Source data =
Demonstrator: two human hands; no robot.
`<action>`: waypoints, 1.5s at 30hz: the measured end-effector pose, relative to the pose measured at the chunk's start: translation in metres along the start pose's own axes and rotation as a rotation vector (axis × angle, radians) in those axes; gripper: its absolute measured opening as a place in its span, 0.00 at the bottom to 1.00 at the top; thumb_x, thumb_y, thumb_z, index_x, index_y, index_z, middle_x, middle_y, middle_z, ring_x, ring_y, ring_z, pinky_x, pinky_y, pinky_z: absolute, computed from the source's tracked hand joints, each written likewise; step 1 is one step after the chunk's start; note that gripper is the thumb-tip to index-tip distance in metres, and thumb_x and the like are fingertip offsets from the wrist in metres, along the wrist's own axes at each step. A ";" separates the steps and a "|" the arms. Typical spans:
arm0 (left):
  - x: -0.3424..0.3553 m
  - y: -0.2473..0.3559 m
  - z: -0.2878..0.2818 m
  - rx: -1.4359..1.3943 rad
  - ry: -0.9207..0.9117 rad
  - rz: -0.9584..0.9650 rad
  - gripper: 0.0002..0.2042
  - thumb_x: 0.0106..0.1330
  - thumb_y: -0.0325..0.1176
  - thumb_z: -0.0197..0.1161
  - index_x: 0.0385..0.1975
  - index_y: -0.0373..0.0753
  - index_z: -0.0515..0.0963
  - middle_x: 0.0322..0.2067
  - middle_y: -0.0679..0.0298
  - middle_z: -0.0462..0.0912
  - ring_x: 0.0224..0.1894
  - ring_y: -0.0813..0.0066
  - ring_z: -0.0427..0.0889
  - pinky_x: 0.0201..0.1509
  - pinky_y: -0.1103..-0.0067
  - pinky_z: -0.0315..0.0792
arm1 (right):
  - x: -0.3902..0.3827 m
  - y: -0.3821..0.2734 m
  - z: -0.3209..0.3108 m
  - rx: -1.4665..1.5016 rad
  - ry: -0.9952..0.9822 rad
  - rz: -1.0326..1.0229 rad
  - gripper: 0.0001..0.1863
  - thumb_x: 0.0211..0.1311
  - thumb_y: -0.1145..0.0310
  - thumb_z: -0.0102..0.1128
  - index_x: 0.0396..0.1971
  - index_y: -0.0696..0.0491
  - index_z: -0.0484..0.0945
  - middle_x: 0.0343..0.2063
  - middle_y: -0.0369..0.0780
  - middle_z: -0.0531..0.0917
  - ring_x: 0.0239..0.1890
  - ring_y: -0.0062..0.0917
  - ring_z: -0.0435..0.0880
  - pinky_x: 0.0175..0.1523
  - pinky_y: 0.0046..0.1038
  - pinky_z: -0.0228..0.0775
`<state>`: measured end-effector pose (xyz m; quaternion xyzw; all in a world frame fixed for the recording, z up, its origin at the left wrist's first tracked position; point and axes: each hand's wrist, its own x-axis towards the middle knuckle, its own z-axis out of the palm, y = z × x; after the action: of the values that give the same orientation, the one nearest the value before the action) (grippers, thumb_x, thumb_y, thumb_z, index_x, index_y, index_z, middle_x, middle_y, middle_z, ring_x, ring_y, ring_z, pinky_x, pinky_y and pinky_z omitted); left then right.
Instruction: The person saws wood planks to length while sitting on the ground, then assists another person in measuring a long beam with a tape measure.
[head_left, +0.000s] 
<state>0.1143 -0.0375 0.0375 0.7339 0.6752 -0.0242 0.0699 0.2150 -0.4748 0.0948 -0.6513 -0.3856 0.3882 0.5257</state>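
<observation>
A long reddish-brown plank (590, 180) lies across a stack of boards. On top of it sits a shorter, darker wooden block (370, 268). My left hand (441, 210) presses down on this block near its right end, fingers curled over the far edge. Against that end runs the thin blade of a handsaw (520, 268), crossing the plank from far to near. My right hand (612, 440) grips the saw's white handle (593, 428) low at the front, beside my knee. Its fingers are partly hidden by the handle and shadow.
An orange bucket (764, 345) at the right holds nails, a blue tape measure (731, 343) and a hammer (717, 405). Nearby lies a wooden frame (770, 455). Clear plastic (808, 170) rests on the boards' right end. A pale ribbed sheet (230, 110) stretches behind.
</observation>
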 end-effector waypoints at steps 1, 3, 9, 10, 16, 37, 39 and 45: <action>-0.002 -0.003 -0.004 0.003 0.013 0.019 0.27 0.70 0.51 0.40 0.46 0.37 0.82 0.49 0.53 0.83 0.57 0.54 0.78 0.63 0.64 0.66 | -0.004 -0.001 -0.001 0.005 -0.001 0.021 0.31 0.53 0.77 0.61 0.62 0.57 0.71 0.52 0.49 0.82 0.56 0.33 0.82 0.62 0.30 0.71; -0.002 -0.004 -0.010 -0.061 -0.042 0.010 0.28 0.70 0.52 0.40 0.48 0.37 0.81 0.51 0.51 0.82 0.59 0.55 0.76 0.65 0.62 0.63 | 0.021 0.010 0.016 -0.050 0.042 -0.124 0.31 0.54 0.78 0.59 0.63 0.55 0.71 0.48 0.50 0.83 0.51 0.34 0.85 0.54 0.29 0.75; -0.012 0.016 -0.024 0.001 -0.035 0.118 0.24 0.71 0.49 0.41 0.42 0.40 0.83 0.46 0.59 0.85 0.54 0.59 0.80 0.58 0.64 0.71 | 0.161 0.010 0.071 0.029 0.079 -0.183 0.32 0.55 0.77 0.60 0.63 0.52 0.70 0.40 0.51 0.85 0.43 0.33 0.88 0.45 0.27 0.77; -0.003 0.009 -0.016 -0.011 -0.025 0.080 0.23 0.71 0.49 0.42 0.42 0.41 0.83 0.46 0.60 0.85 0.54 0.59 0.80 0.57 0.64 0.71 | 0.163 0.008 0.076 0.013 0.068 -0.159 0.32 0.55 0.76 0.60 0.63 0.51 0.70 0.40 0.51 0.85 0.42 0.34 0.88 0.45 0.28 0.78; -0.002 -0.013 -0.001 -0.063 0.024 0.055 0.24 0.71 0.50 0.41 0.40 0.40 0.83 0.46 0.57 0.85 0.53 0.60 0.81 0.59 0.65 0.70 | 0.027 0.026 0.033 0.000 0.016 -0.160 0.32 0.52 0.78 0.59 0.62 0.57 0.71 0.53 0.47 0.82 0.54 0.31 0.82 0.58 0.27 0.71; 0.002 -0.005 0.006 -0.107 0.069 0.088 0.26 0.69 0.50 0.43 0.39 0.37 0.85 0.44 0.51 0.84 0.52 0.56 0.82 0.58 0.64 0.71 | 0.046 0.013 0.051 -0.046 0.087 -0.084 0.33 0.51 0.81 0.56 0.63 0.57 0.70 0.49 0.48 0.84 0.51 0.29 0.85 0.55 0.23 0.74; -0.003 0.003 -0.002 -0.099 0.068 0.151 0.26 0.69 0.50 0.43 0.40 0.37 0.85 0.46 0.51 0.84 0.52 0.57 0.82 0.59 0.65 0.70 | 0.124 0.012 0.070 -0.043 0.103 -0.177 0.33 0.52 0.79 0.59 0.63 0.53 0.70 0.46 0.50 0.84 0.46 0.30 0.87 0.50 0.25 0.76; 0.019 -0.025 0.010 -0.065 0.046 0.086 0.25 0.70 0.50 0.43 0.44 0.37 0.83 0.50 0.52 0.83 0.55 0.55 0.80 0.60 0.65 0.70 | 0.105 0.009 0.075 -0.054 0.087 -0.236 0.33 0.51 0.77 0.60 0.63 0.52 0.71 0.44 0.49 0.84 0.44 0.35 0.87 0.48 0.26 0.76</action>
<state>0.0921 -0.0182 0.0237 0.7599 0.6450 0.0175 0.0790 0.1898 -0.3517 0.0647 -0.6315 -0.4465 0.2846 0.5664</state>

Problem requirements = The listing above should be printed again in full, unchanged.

Solution for this task =
Demonstrator: two human hands; no robot.
`<action>`: waypoints, 1.5s at 30hz: the measured end-effector pose, relative to the pose measured at the chunk's start: translation in metres along the start pose's own axes and rotation as a rotation vector (axis × angle, radians) in those axes; gripper: its absolute measured opening as a place in its span, 0.00 at the bottom to 1.00 at the top; thumb_x, thumb_y, thumb_z, index_x, index_y, index_z, middle_x, middle_y, middle_z, ring_x, ring_y, ring_z, pinky_x, pinky_y, pinky_z: absolute, computed from the source's tracked hand joints, each written likewise; step 1 is one step after the chunk's start; note that gripper is the thumb-tip to index-tip distance in metres, and thumb_x and the like are fingertip offsets from the wrist in metres, along the wrist's own axes at each step. A ";" separates the steps and a "|" the arms. Typical spans:
arm0 (left):
  - x: -0.3424..0.3553 m
  - y: -0.2473..0.3559 m
  - z: -0.2878..0.2818 m
  - rx: -1.4359..1.3943 rad
  - ry: -0.9207..0.9117 rad
  - rz: -0.9584..0.9650 rad
  - gripper: 0.0002..0.2042
  - thumb_x: 0.0106..0.1330
  - thumb_y: -0.0325..0.1176
  - thumb_z: -0.0197..0.1161
  - index_x: 0.0385..0.1975
  - index_y: -0.0373..0.0753
  - index_z: -0.0515..0.0963
  - middle_x: 0.0322..0.2067
  - middle_y: -0.0679..0.0298
  - middle_z: -0.0462..0.0912
  - ring_x: 0.0224..0.1894
  - ring_y: -0.0813..0.0066
  - ring_z: -0.0427..0.0889
  - pinky_x: 0.0201..0.1509
  - pinky_y: -0.1103..-0.0067
  - pinky_z: -0.0315..0.0792
arm1 (right):
  - x: -0.3902..0.3827 m
  - y: -0.3821..0.2734 m
  - z: -0.3209..0.3108 m
  - rx: -1.4665..1.5016 rad
  - ry: -0.9952..0.9822 rad
  - rz: -1.0326..1.0229 rad
  - gripper: 0.0001..0.1863
  - thumb_x: 0.0211..0.1311
  - thumb_y: -0.1145..0.0310
  - thumb_z: -0.0102..0.1128
  - index_x: 0.0396..0.1971
  - index_y: -0.0696..0.0491
  - index_z: -0.0484..0.0945
  - middle_x: 0.0343..0.2063
  - middle_y: -0.0369..0.0780
  - middle_z: -0.0531..0.0917
  - ring_x: 0.0239..0.1890
  - ring_y: -0.0062..0.0917
  - ring_z: -0.0435..0.0880
  - pinky_x: 0.0175..0.1523
  - pinky_y: 0.0046..0.1038
  - pinky_z: -0.0228..0.0775
`<state>`: measured end-effector pose (xyz m; quaternion xyzw; all in a world frame fixed for the recording, z up, its origin at the left wrist's first tracked position; point and axes: each hand's wrist, its own x-axis towards the middle knuckle, its own z-axis out of the palm, y = z × x; after the action: of the values that give the same orientation, the one nearest the value before the action) (grippers, thumb_x, thumb_y, thumb_z, index_x, index_y, index_z, middle_x, middle_y, middle_z, ring_x, ring_y, ring_z, pinky_x, pinky_y and pinky_z omitted); left then right.
Instruction: The person saws wood planks to length while sitting on the ground, then assists another person in measuring a long beam with a tape measure.
[head_left, +0.000s] 
<state>0.1143 -0.0375 0.0375 0.7339 0.6752 -0.0242 0.0699 0.2150 -0.4748 0.0948 -0.6513 -0.3856 0.3882 0.5257</state>
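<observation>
A long reddish-brown plank (590, 180) lies across a stack of boards. On top of it sits a shorter, darker wooden block (370, 268). My left hand (441, 210) presses down on this block near its right end, fingers curled over the far edge. Against that end runs the thin blade of a handsaw (520, 268), crossing the plank from far to near. My right hand (612, 440) grips the saw's white handle (593, 428) low at the front, beside my knee. Its fingers are partly hidden by the handle and shadow.
An orange bucket (764, 345) at the right holds nails, a blue tape measure (731, 343) and a hammer (717, 405). Nearby lies a wooden frame (770, 455). Clear plastic (808, 170) rests on the boards' right end. A pale ribbed sheet (230, 110) stretches behind.
</observation>
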 end-effector waypoints at steps 1, 3, 9, 10, 16, 37, 39 and 45: <action>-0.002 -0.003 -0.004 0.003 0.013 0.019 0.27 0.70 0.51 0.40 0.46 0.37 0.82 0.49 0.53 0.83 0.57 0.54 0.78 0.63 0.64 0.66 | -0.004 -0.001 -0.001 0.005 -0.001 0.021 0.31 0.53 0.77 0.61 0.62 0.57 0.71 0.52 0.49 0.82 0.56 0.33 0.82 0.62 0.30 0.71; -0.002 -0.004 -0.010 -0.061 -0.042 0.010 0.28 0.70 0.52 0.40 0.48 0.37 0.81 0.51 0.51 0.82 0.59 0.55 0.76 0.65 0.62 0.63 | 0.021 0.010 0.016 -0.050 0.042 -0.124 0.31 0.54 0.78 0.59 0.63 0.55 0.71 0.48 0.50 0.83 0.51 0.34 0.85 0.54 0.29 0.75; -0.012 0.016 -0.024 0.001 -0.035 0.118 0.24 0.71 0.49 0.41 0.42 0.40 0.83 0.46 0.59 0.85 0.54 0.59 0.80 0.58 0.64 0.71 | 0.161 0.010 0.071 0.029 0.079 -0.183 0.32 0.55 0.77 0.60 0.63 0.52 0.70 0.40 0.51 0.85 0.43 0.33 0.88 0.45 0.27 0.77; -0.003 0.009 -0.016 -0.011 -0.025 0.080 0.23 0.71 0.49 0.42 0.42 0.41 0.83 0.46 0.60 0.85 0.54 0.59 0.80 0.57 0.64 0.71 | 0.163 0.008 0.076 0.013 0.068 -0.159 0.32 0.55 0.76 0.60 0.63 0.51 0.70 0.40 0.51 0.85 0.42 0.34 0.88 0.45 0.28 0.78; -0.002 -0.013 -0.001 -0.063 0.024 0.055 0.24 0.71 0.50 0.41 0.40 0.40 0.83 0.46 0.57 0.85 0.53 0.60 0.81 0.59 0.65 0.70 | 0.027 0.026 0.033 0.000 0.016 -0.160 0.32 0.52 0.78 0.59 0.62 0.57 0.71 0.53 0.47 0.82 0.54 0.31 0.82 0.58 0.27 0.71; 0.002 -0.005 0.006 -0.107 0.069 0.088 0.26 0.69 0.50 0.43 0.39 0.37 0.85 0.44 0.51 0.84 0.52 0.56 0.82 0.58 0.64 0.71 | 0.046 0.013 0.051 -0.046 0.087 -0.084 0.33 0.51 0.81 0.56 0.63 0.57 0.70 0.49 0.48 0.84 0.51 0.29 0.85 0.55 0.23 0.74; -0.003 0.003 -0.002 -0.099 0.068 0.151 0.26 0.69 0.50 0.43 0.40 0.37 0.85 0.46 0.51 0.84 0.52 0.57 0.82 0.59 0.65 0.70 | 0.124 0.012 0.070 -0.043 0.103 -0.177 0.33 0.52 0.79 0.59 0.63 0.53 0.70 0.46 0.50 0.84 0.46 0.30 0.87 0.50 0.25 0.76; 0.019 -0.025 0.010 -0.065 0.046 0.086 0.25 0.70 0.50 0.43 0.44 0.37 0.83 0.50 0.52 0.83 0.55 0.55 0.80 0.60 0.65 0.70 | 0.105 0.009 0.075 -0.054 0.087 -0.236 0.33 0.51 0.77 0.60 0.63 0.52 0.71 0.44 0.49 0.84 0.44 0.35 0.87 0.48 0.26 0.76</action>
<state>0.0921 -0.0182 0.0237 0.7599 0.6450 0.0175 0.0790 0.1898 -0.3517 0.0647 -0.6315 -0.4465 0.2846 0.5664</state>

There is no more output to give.